INSTRUCTIONS TO FOLLOW
A word-for-word copy of the data, with no images, is the required answer.

DATA EXCERPT
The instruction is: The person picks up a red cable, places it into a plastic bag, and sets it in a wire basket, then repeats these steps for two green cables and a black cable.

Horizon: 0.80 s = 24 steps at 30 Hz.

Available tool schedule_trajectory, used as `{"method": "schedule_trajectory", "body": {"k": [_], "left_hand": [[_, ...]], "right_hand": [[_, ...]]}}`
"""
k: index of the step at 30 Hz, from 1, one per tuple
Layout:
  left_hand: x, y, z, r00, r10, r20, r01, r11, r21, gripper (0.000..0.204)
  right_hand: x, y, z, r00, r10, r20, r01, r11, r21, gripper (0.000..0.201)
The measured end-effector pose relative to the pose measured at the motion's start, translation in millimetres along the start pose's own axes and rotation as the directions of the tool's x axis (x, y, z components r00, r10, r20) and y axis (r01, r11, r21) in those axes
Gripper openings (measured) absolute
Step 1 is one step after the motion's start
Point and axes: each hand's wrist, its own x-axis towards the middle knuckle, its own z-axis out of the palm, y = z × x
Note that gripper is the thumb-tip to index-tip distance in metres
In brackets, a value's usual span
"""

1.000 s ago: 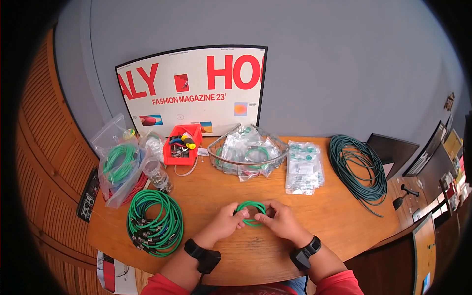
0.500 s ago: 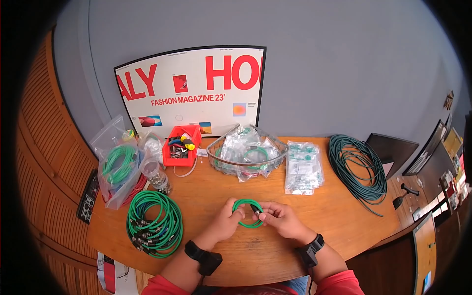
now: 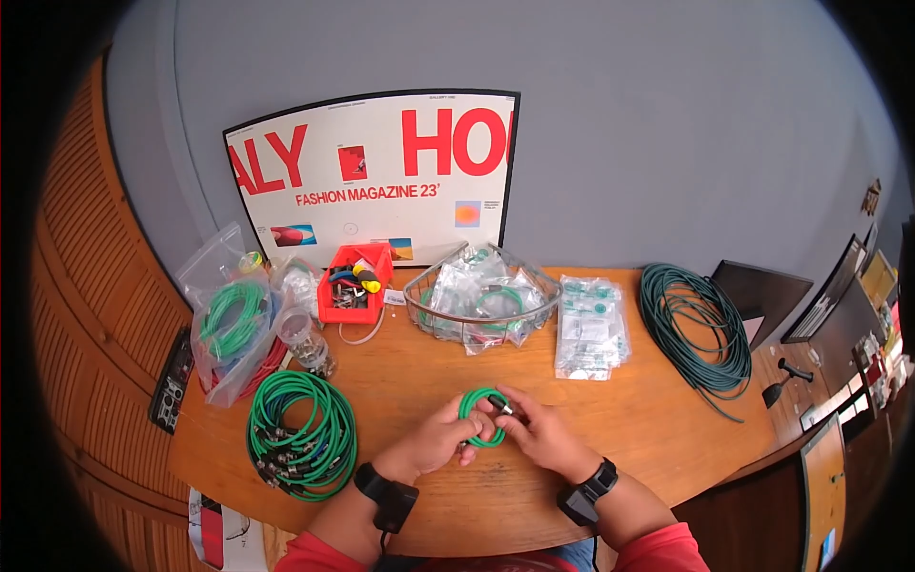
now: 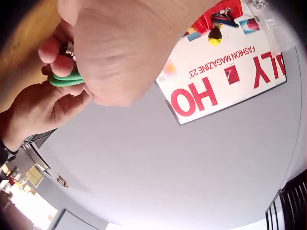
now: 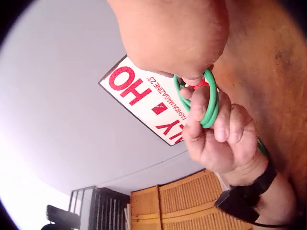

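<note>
A small coil of green cable [image 3: 470, 404] is held above the table between both hands. The left hand [image 3: 440, 440] grips its left side, thumb across the loops; the right wrist view shows the same hand [image 5: 225, 143] with fingers curled around the green loops [image 5: 209, 115]. At the coil's upper right, the right hand [image 3: 550, 437] pinches a cable end with a black sleeve and metal connector [image 3: 504, 407]. In the left wrist view, green loops [image 4: 66, 80] show between the hands, and the left hand's back hides much of the coil.
Left on the table [image 3: 457, 515] lies a pile of green cables [image 3: 335, 419], with a plastic bag [image 3: 232, 329] and jar [image 3: 303, 338] behind. A red bin [image 3: 349, 310], wire basket [image 3: 481, 319], flat bags [image 3: 591, 329] and dark cable coil [image 3: 729, 348] stand along the back.
The coil has turned from facing the camera to a narrower, tilted loop. The connector end now shows at its upper right, where the right hand has shifted its fingers onto it.
</note>
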Motion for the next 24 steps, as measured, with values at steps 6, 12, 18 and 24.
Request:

ANSWER SECTION
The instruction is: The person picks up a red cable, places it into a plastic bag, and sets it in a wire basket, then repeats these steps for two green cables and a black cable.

Horizon: 0.80 s = 24 steps at 30 Hz.

Available tool schedule_trajectory, used as `{"method": "schedule_trajectory", "body": {"k": [_], "left_hand": [[_, ...]], "right_hand": [[_, ...]]}}`
"""
k: index of the step at 30 Hz, from 1, one per tuple
Layout:
  left_hand: x, y, z, r00, r10, r20, r01, r11, r21, gripper (0.000..0.204)
  right_hand: x, y, z, r00, r10, r20, r01, r11, r21, gripper (0.000..0.201)
The measured end-effector pose relative to the pose measured at the motion's start, translation in millimetres along the start pose's own axes and rotation as the directions of the tool's x axis (x, y, z components r00, r10, r20) and y axis (r01, r11, r21) in those axes
Gripper openings (measured) absolute
Step 1 is one step after the motion's start
Point and axes: each hand's wrist, its own x-axis towards the middle knuckle, its own z-axis out of the palm, y = z × x
Note that gripper is the thumb-tip to index-tip distance in metres
In brackets, a value's usual span
"""

1.000 s ago: 
0.500 s ago: 
now: 
now: 
now: 

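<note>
A small coil of green cable [image 3: 470, 404] is held above the table between both hands. The left hand [image 3: 440, 440] grips its left side, thumb across the loops; the right wrist view shows the same hand [image 5: 225, 143] with fingers curled around the green loops [image 5: 209, 115]. At the coil's upper right, the right hand [image 3: 550, 437] pinches a cable end with a black sleeve and metal connector [image 3: 504, 407]. In the left wrist view, green loops [image 4: 66, 80] show between the hands, and the left hand's back hides much of the coil.
Left on the table [image 3: 457, 515] lies a pile of green cables [image 3: 335, 419], with a plastic bag [image 3: 232, 329] and jar [image 3: 303, 338] behind. A red bin [image 3: 349, 310], wire basket [image 3: 481, 319], flat bags [image 3: 591, 329] and dark cable coil [image 3: 729, 348] stand along the back.
The coil has turned from facing the camera to a narrower, tilted loop. The connector end now shows at its upper right, where the right hand has shifted its fingers onto it.
</note>
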Motion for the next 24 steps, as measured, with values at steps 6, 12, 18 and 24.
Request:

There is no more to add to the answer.